Peveragno and Cherasco are 50 km apart. In addition to being both in the province of Cuneo, they share the fact that the same 20-year-old Flemish boy won a stage of the Giro Next Gen in those towns. Gil Gelders, currently a Soudal-QuickStep DT rider, won in the former last year and in the latter today.
The coincidence, you will agree, is rather peculiar. Firstly, it is not so obvious for any rider to compete in more than one edition of the Giro Next Gen, especially for strong athletes capable of winning a few stages. In fact, if we flick through the list of stage winners in recent editions, we will easily notice that just a handful of riders have not turned pro the following year. After all, if you succeed in the most important category race in the world, it pretty much goes without saying that professional teams will seek you out and put you under contract.

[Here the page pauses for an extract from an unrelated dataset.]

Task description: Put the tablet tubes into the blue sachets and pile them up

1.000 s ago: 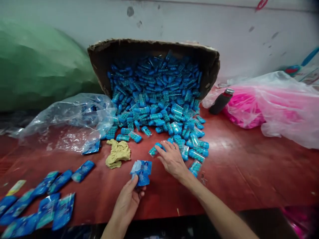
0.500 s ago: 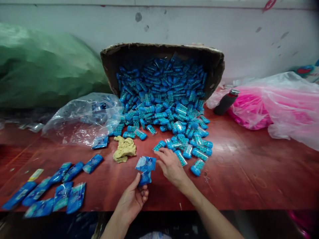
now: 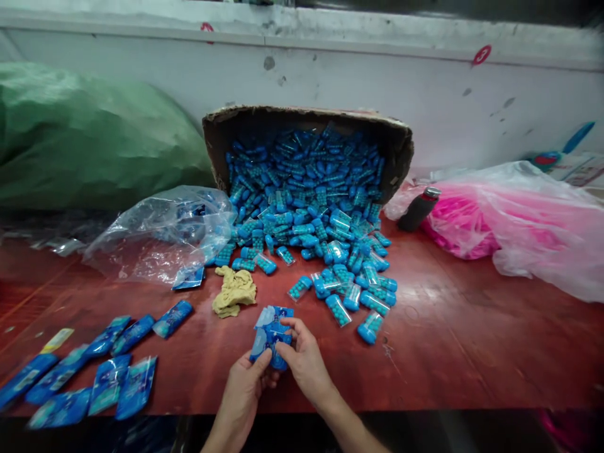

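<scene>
My left hand (image 3: 248,380) pinches a blue printed wrapper (image 3: 267,336), thumb on top, near the front of the table. Against the wrapper's right side, the thumb and fingers of my right hand (image 3: 304,358) close on it too. Fingers hide part of it, so I cannot tell whether it is one piece or two. Beyond my hands lies a crumpled yellow lump (image 3: 233,290). To the right are small clear bottles (image 3: 338,309) with blue caps and turquoise balls inside. Several filled blue packets (image 3: 134,333) lie flat at the left.
A cardboard box (image 3: 403,141) on its side spills many such bottles onto the red table (image 3: 448,352). A clear plastic bag (image 3: 141,236) and a green sack (image 3: 94,138) stand left. A dark flask (image 3: 418,211) and pink-filled bags (image 3: 528,217) are at right.
My right hand has moved left and down from beside the bottles onto the wrapper. The left hand still holds the wrapper. The view has tilted up slightly.
</scene>
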`<state>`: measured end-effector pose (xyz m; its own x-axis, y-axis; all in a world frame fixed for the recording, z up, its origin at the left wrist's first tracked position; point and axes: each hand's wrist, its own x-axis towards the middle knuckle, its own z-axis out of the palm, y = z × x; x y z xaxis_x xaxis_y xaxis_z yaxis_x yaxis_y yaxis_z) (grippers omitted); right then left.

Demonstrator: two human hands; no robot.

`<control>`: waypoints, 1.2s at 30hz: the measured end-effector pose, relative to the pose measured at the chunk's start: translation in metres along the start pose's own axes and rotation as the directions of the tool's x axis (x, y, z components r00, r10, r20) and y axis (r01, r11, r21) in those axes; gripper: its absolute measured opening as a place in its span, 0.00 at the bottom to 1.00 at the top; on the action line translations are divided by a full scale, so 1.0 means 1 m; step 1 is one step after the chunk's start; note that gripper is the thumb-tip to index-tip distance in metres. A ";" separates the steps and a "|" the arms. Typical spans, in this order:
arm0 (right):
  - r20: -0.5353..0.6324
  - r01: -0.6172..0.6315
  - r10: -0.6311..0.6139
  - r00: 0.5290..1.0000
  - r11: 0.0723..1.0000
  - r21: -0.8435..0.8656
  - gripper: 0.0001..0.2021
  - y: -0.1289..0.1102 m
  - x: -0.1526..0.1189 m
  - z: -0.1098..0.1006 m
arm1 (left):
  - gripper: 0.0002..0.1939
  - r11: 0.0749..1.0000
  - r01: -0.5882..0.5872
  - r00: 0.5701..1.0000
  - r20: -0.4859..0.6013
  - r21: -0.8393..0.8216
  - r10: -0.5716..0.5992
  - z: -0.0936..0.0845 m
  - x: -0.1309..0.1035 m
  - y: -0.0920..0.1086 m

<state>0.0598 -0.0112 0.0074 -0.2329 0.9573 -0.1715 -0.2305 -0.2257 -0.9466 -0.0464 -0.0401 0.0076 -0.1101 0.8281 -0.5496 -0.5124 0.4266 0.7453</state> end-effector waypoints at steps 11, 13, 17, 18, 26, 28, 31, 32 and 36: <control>0.292 0.323 -0.234 0.927 0.105 -0.941 0.17 -0.048 0.060 -0.048 | 0.11 0.978 0.158 0.983 -0.067 -0.135 -0.169 -0.006 -0.012 0.002; 0.303 0.317 -0.214 0.929 0.036 -0.948 0.15 -0.048 0.078 -0.052 | 0.09 0.974 0.159 0.981 -0.086 -0.164 -0.175 -0.004 -0.013 0.001; 0.318 0.313 -0.184 0.930 -0.058 -0.948 0.10 -0.041 0.091 -0.053 | 0.08 0.969 0.152 0.976 -0.126 -0.196 -0.178 -0.003 -0.013 0.001; 0.320 0.312 -0.182 0.930 -0.071 -0.947 0.10 -0.040 0.090 -0.052 | 0.08 0.968 0.151 0.974 -0.137 -0.201 -0.180 -0.003 -0.013 0.002; 0.357 0.366 -0.210 0.910 0.005 -0.931 0.10 -0.044 0.039 -0.045 | 0.10 0.937 0.159 0.952 -0.204 -0.312 -0.230 0.001 -0.006 0.003; 0.407 0.442 -0.184 0.895 0.229 -0.867 0.12 -0.044 0.018 -0.044 | 0.09 0.937 0.153 0.952 -0.207 -0.315 -0.225 0.004 -0.005 0.003; 0.462 0.452 -0.095 0.882 0.448 -0.771 0.16 -0.042 -0.005 -0.043 | 0.08 0.944 0.148 0.957 -0.196 -0.296 -0.212 0.006 -0.004 0.002; 0.463 0.441 -0.073 0.884 0.463 -0.769 0.17 -0.042 -0.009 -0.044 | 0.08 0.946 0.147 0.960 -0.190 -0.291 -0.207 0.007 -0.004 0.001; 0.456 0.449 -0.085 0.886 0.402 -0.798 0.22 -0.042 -0.012 -0.049 | 0.09 0.954 0.146 0.970 -0.152 -0.261 -0.189 0.004 -0.006 -0.003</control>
<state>0.1180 -0.0045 0.0355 -0.6174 0.7849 0.0531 0.5568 0.4837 -0.6753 -0.0406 -0.0444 0.0104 -0.1389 0.6674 -0.7316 -0.7271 0.4328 0.5329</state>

Gelders seems to be the proverbial exception that proves the rule. Not that his victory last year went unnoticed – as a matter of fact, he took a major step forward by moving from the Bingoal WB development team to that of the Soudal-QuickStep battleship – but the fact is that he still does not have a professional contract. Thus, he is back in Italy, back in Piedmont, back in the Cuneo area, back to winning. The two successes share a common factor in the way they were achieved: an attack from afar, the kind that inflames the hearts of spectators.
Last year, the Belgian imposed himself after a narrow three-rider sprint, while today he had no choice but to go solo, as the peloton was closing in at full speed. No big difference, the outcome is exactly the same but, this time, we can be sure, this victory will earn him a one-way ticket to the world of the big guys. And if that wasn’t enough, this year he also won Gent-Wevelgem U23, finished 2nd in Paris-Roubaix and 7th in Liège-Bastogne-Liège. Not bad indeed.